Amber, qui tentait de regrouper d'autres fonds et les actionnaires individuels, dénonce depuis des mois les choix stratégiques d'Arnaud Lagardère et sa gestion du groupe, et remet en cause le statut atypique du groupe en commandite par actions (SCA), qui permet à l'associé-commandité de se maintenir au pouvoir avec seulement 7,3% des parts. Le fonds avait déjà échoué en 2018 à faire élire deux représentants au conseil de surveillance. Selon une source proche du dossier, M. Lagardère - qui ne pouvait lui-même participer - a pu compter, comme en 2018, sur les 20% des droits de vote détenus par le fonds souverain du Qatar. De bons connaisseurs du dossier ont évoqué le rôle joué par Nicolas Sarkozy, ami de longue date d'Arnaud Lagardère et proche de la monarchie du Golfe, pour s'assurer du soutien de cet allié de poids. Selon la même source, le gérant a également profité des voix des investisseurs institutionnels français comme la Caisse des Dépôts, et des poids-lourds fraîchement débarqués dans son capital : le financier Marc Ladreit de Lacharrière, et surtout l'homme fort de Vivendi Vincent Bolloré, peu enclins à laisser un fonds étranger prendre le contrôle d'une entreprise encore stratégique. Lagardère détient notamment la radio Europe 1, le Journal du Dimanche et Paris Match.
« L'honneur ultime » de conserver « un rôle exécutif »

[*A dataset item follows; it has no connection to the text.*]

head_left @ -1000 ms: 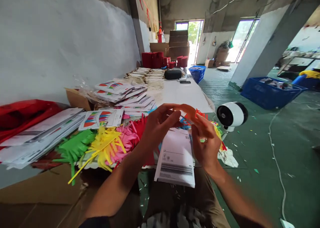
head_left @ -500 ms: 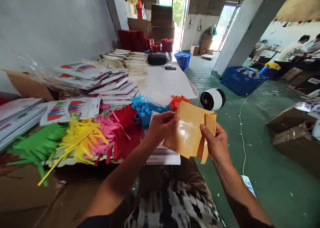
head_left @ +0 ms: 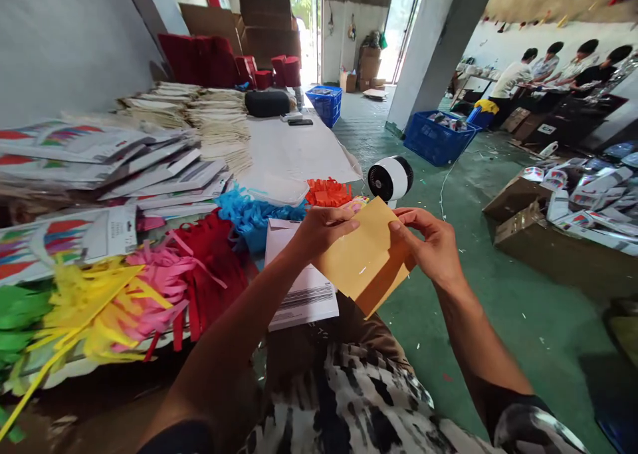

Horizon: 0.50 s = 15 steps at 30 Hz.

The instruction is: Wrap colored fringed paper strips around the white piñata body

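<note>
My left hand (head_left: 331,231) pinches the upper left side of a folded yellow paper (head_left: 363,251) between thumb and fingers. At its upper right edge, my right hand (head_left: 428,241) grips the same paper, thumb in front. The paper is held tilted above my lap, its right part folded over and in shadow. Beneath it, a white printed packet (head_left: 304,301) lies partly covered by my left forearm and the paper. Just beyond my hands are orange fringed paper (head_left: 326,193) and blue fringed paper (head_left: 254,211).
Red (head_left: 214,268), pink (head_left: 164,278) and yellow fringed strips (head_left: 94,301) lie at the left, before stacked printed packets (head_left: 164,171). A white fan (head_left: 393,178) stands ahead. Blue crates (head_left: 433,141) and an open carton (head_left: 563,241) sit on the floor. Several people work at the far right.
My view has turned right, so the scene shifts left. My right hand has moved up to the paper's upper edge. The narrow folded strip at its right no longer stands out separately.
</note>
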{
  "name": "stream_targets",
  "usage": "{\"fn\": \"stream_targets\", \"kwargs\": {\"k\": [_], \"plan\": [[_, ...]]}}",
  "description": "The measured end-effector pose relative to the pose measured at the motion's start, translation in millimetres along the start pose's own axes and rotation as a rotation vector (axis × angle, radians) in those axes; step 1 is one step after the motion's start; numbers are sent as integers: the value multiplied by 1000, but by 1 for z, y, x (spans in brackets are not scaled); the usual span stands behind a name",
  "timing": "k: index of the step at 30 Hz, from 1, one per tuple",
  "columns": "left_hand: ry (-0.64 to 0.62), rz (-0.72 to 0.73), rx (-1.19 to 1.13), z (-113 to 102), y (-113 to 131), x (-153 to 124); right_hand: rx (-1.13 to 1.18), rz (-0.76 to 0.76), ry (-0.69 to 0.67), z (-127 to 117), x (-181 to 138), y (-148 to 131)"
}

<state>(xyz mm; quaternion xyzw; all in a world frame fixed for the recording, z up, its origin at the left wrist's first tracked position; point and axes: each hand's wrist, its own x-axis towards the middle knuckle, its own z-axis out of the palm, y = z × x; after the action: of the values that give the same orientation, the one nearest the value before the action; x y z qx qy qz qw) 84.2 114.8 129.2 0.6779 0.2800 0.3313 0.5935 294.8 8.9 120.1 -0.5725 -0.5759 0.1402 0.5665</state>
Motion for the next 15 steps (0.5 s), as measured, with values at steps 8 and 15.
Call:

Vivendi a acquis très récemment plus de 10% des parts de Lagardère sur le marché, disant vouloir réaliser "un placement financier à long terme", et nourrissant les rumeurs sur une opération pour négocier un rachat des dettes d'Arnaud Lagardère en échange de l'abandon du statut du groupe. "Aucun projet de la sorte, ne serait-ce qu'exploratoire, n'a jamais été ni soumis ni présenté au conseil de surveillance", a répondu le secrétaire général et co-gérant du groupe Pierre Leroy lors de l'Assemblée générale, se refusant à plus de précisions "en dehors du cadre de l'information réglementée". "Cela laisse à penser que cela pourrait être annoncé dans un cadre plus solennel", a réagi Colette Neuville, présidente de l'Association des actionnaires minoritaires (Adam), interrogée par l'AFP.
L'héritier unique de Jean-Luc Lagardère, fondateur de l'empire industriel et médiatique décédé en 2003, devra néanmoins composer avec ses nouveaux soutiens et n'a pas répondu aux questions sur sa solvabilité personnelle, alors qu'il est responsable indéfiniment sur ses biens personnels des dettes du groupe. Répondant à l'éditeur et actionnaire du groupe Christopher Calmann-Levy, qui lui suggérait d'un ton sarcastique de se "satisfaire d'une présidence d'honneur" plutôt que de vouloir "sauver (son) blason en déroute, conserver (son) fief fissuré, et maintenir le faste de (son) train de vie insatiable", Arnaud Lagardère a évoqué "l'honneur ultime" de conserver "un rôle exécutif".